EXERCISE DATA:
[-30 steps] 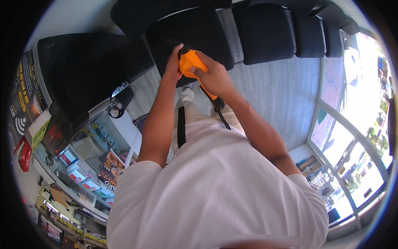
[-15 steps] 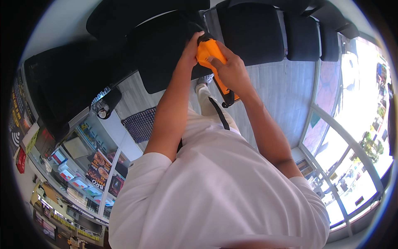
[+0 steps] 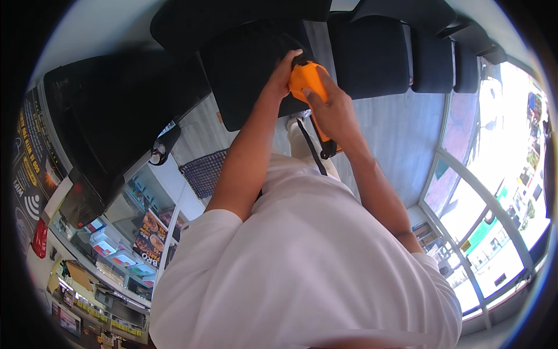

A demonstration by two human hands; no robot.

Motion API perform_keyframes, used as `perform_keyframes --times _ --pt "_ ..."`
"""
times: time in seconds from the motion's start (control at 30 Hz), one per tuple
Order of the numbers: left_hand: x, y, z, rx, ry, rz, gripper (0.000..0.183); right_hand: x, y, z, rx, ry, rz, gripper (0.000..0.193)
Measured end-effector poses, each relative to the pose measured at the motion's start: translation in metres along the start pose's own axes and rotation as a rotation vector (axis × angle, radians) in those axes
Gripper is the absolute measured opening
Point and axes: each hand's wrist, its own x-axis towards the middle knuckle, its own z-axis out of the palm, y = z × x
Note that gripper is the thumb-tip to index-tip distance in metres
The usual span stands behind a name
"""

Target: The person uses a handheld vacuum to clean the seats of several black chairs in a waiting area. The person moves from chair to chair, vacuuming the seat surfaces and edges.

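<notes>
An orange-and-black handheld device [image 3: 309,78] with a long body is held out in front of me, over the front of a black padded seat [image 3: 244,75]. What kind of device it is, I cannot make out. My left hand [image 3: 282,77] grips its far end, by a black part that points at the seat. Around its orange body is closed my right hand [image 3: 336,113], the thumb lying on top. The near end of the device is black [image 3: 328,149] and hangs above my trouser leg. Both palms are hidden.
More black chairs [image 3: 372,55] stand in a row to the right. Grey wood-look floor [image 3: 401,122] lies below them, beside a glass front [image 3: 465,192]. On the left are a large black piece of furniture [image 3: 116,116], a dark mat [image 3: 203,173] and a glass display counter [image 3: 125,250].
The whole view has shifted, so chairs and counter sit further right. Both hands still hold the device, which has moved slightly left relative to the chairs.
</notes>
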Motion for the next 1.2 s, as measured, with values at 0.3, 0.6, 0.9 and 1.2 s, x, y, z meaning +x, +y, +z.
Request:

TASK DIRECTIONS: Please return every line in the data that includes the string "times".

EXERCISE SOLUTION:
Motion API perform_keyframes, used as `perform_keyframes --times _ --pt "_ ..."`
times: time in seconds from the motion's start (control at 30 Hz), one per tuple

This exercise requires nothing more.